O deputado falava numa conferência de imprensa convocada para responder às declarações do MpD sobre o relatório.
Segundo João Brito, o documento não conclui que o primeiro-ministro, Francisco Carvalho, estivesse errado nas críticas à gestão das finanças públicas, nem considera exemplar a atuação do anterior executivo.
João Brito disse que o próprio relatório recomenda o reforço da transparência e alerta para problemas relacionados com a previsibilidade da programação orçamental, bem como para os riscos da utilização da reprogramação financeira para aumentar despesas estruturais.
O parlamentar questionou ainda o aumento de 122,5% da verba destinada aos empréstimos externos na reprogramação orçamental deste ano, defendendo esclarecimentos jurídicos e políticos sobre a utilização desses recursos.
Além disso, considerou também que o relatório do CFP não valida a gestão do anterior Governo e reiterou a necessidade de reforçar a transparência, o papel do parlamento e a gestão responsável dos recursos públicos.
Na terça-feira, o MpD rejeitou as acusações de derrapagem orçamental feitas pelo Governo, argumentando que o relatório do CFP não comprova a existência de contas ocultas.
O deputado acusou ainda o primeiro-ministro de ter faltado à verdade ao justificar a apresentação do Orçamento Retificativo, alegando que as suas declarações colocaram em causa a credibilidade das contas públicas e a reputação de Cabo Verde junto dos parceiros internacionais.
De acordo com o relatório do CFP, a despesa prevista no orçamento aumentou de 95,7 mil milhões de escudos (867,9 milhões de euros) para 102,7 mil milhões de escudos (931,3 milhões de euros), sobretudo devido ao reforço de 80,4% dos recursos externos, que passaram para 15,7 mil milhões de escudos (142,3 milhões de euros).

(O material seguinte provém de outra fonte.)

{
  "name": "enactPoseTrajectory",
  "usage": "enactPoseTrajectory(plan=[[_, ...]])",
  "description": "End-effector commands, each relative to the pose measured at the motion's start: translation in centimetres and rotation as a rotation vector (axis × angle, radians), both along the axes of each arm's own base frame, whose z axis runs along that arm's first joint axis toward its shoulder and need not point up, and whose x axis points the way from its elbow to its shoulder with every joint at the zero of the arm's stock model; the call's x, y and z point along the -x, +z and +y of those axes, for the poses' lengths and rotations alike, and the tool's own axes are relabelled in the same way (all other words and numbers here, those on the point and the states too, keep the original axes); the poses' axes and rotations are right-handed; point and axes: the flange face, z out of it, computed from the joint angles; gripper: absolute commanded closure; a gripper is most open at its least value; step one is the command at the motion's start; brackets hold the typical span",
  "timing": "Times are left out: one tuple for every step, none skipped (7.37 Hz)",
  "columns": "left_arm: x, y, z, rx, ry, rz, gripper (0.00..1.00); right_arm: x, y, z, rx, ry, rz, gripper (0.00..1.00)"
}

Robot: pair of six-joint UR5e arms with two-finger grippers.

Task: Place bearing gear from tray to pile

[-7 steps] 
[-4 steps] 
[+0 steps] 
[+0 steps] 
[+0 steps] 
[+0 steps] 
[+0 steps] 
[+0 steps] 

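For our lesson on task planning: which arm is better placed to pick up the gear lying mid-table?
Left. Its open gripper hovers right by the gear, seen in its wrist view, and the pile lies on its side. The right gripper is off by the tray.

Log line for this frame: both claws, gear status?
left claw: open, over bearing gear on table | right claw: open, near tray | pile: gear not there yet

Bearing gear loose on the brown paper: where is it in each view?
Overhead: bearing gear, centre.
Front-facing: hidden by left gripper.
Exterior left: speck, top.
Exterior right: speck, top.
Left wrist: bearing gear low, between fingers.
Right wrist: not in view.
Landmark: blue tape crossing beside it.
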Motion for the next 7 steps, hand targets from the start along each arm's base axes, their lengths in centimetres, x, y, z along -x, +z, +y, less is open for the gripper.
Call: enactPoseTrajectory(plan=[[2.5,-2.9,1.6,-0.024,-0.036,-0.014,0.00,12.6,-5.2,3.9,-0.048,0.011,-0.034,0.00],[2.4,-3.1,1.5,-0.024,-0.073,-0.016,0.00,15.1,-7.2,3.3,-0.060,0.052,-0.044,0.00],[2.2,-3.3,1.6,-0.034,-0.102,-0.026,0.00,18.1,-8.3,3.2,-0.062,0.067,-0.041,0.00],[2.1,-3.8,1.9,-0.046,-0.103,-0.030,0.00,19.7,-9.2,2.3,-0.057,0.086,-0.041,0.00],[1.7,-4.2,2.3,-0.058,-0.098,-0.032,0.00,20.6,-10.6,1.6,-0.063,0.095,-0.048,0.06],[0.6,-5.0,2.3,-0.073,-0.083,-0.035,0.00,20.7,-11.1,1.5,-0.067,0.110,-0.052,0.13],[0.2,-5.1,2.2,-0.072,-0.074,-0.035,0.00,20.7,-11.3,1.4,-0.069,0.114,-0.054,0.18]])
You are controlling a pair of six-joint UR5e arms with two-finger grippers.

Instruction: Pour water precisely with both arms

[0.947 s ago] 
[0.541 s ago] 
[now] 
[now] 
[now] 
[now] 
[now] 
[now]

O conselho esclareceu que a inscrição destes empréstimos no orçamento não correspondeu à contratação de nova dívida, mas ao registo de verbas já contratadas através de financiamentos e donativos.
No primeiro trimestre, a receita fiscal aumentou 12% e a despesa total cresceu 16,6%.
O saldo orçamental manteve-se positivo em 1,4 mil milhões de escudos (12,7 milhões de euros), o equivalente a 0,4% do Produto Interno Bruto (PIB), embora abaixo dos 0,8% registados no mesmo período de 2025.
O CFP recomendou ao Governo uma maior previsibilidade na elaboração do Orçamento de Estado, a inclusão dos financiamentos externos já garantidos e a publicação de um quadro consolidado com todas as alterações orçamentais efetuadas ao longo do ano.
O Orçamento de Estado para 2026 foi inicialmente fixado em 95,6 mil milhões de escudos (866,9 milhões de euros) pelo anterior executivo do MpD.
O atual Governo apresentou posteriormente um Orçamento Retificativo, promulgado há uma semana pelo Presidente da República, José Maria Neves.
O documento prevê uma redução de 0,1% da despesa pública projetada e reforços em áreas sociais, incluindo 139 milhões de escudos (1,26 milhões de euros) para a educação, 300 milhões de escudos (2,72 milhões de euros) para medicamentos e 50 milhões de escudos (453,5 mil euros) para prestações sociais.